Потрескавшиеся, мозолистые пальцы болят, когда я чищу кастрюли, измельчаю и очищаю, растираю и отжимаю, выполняя работу прислуги, которой не могу заплатить. Но пока я работаю, мысли сосредоточены на сыне, так что работа словно молитва. За его здоровье, за успехи. За то, каким он станет и какой мне уже не быть.

Приходят месяцы, праздничные дни, уходят и снова возвращаются слишком быстро. Я резко говорю с посетителями, которые обедают в таверне. Мне претит их ненасытный аппетит и жажда, не интересуют их банальные споры и рассуждения. Мне все время хочется спать. Терпение истощилось из-за того, что у Лючио прорезались зубы, и из-за медлительности Эудженио. Я уже не желаю чувствовать нежности, чтобы не лишаться ярости, чувствуя, что имею полное право. И не замечаю, что становлюсь копией своей матери.

* * *

С тарелками в обеих руках я влетаю на кухню. Молодая девушка, Бернадетта, моет посуду так, будто у нее на одну тарелку есть целая неделя.

– Что ты копаешься? Быстрее! Если хочешь, чтобы тебе заплатили.

Пьяные мужчины за столиком кричат, требуя свиную рульку. А наверху кричит Лючио.

Я накладываю густую похлебку из кролика с разорванным батоном и раздаю посетителям, а когда возвращаюсь со свиными рульками, один из мужчин уже стянул чулки и мочится на плитку.

– Хватит! Убирайся!

Я хлещу его тряпкой, пока он, качаясь, не вываливается за дверь. Я бросаю рульку следом. Он слишком пьян, чтобы заметить, как она летит над головой.

Вернувшись, вижу, что мужчины притихли. Я бегу наверх проведать сына.

Убаюканный в объятиях Эудженио, Лючио спокоен, улыбается, как божий херувим.

– Как тебе удалось его успокоить? – спрашиваю я, плюхаясь в кресло.

Эудженио тянет руку и достает что-то у Лючио из кулачка.

Сын вопит, лицо красное и злое, пока Эудженио не возвращает вещицу.
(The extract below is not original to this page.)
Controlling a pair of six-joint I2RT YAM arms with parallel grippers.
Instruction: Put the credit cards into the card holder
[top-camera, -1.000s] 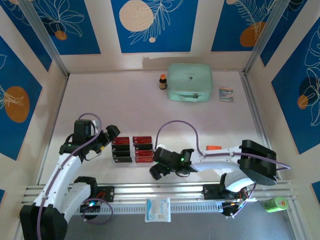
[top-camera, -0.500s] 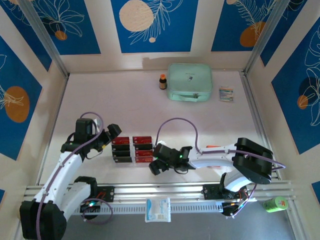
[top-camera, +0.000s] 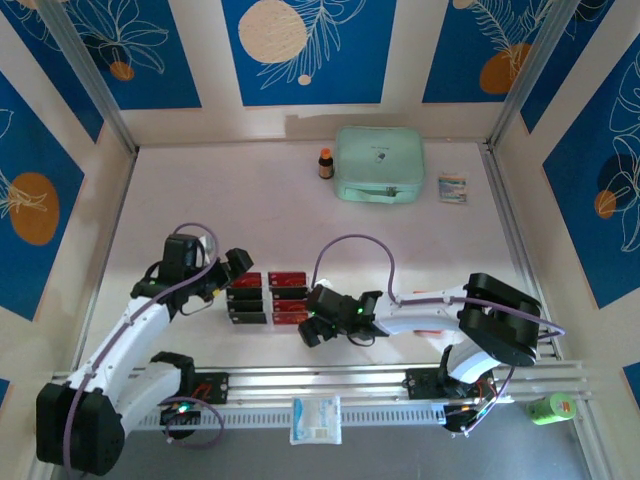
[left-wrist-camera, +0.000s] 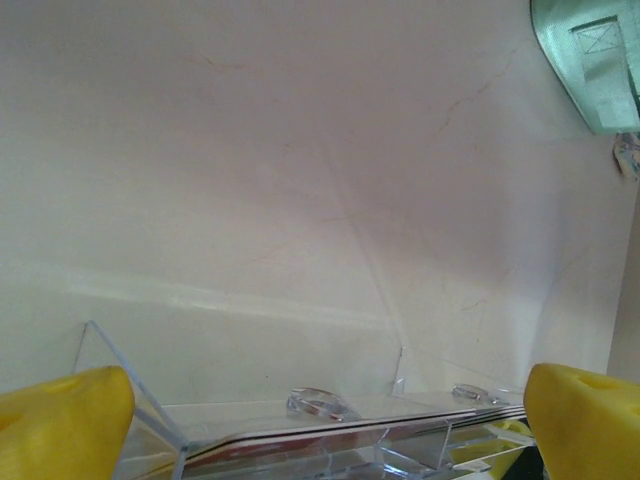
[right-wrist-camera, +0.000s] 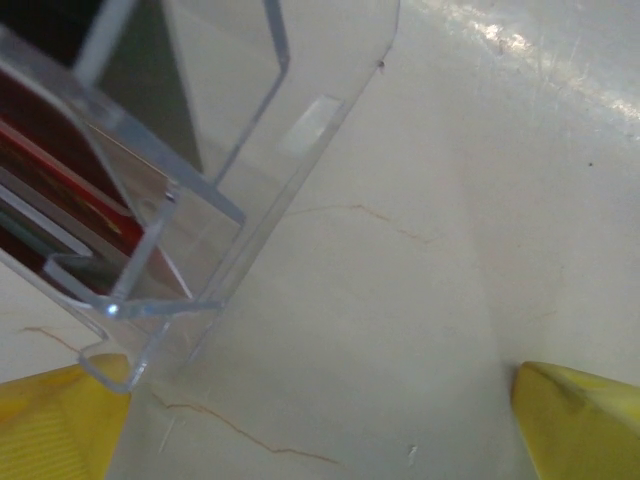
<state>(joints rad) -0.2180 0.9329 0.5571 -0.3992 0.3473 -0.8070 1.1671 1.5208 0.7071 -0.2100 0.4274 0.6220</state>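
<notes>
Now spread wide, holding nothing: left gripper (top-camera: 228, 280), right gripper (top-camera: 313, 316).
Close at opposite edges of clear tray (top-camera: 262, 300); open table (top-camera: 300, 225) behind; credit cards (top-camera: 285, 279) partly covered.

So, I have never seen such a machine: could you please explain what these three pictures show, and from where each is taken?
Two white robot arms stand on a table. The wide picture looks down from above; the other two come from a camera on each wrist, with yellow fingers at the edges. The left gripper and right gripper flank a clear tray of red and black cards; both are open, holding nothing. At the back lie a mint-green pouch, a small bottle and a packet.
</notes>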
Я поднимаюсь с кресла, заинтригованная амулетом, который прекращает вой сынишки.

Потом я понимаю, что это.

– Зачем ты ему это дал?

Я выхватываю стеклянный талисман Мариотто из ручонок сына. Он вопит, что у него отняли сокровище.

Мужчины внизу начинают требовать сладких пончиков.

«Portare le ciambelle! Portare le ciambelle!»

Другие голодные посетители ждут рагу. Лицо Лючио краснеет, потом синеет. Я отдаю ему стекло. Он сразу перестает плакать. Икает. Сжимает сосуд липкими от слез и соплей руками.

– Если разобьет, виноват будешь ты, – говорю я, показывая пальцем на Эудженио.

– Но ты же видишь, он успокоился, si? – говорит он, сдаваясь и пожимая плечами.

Спорить не могу. Внизу пьяные, голодные мужчины требуют пончиков.

* * *

Почти полночь, закончился еще один день. В кабинете Мариотто ветер бьет в ставни. Я сижу в старом кресле, положив одну руку на голову спящего сына, а другой осторожно забираю из кулачка стеклянный сосуд.

Я поднимаю сосуд, верчу его, ловя свет свечи. Стучу по нему ногтем, трясу, поднеся к уху. Рассматриваю едва видимое соединение около одного конца, очень умно спрятанное. Неужели и мой сосуд, как и у Бьянки, хранит горе отца, матери, с памятью о сыне?

Avdi’el bar Ya’akov K’shisha w’Sara.

«Абдиэль. Сын Иакова Старшего и Сары».

Всего горстка слов, за которыми скрываются живые люди. Вот бы разгадать загадку, историю Абдиэля. Сына, умершего раньше обоих родителей.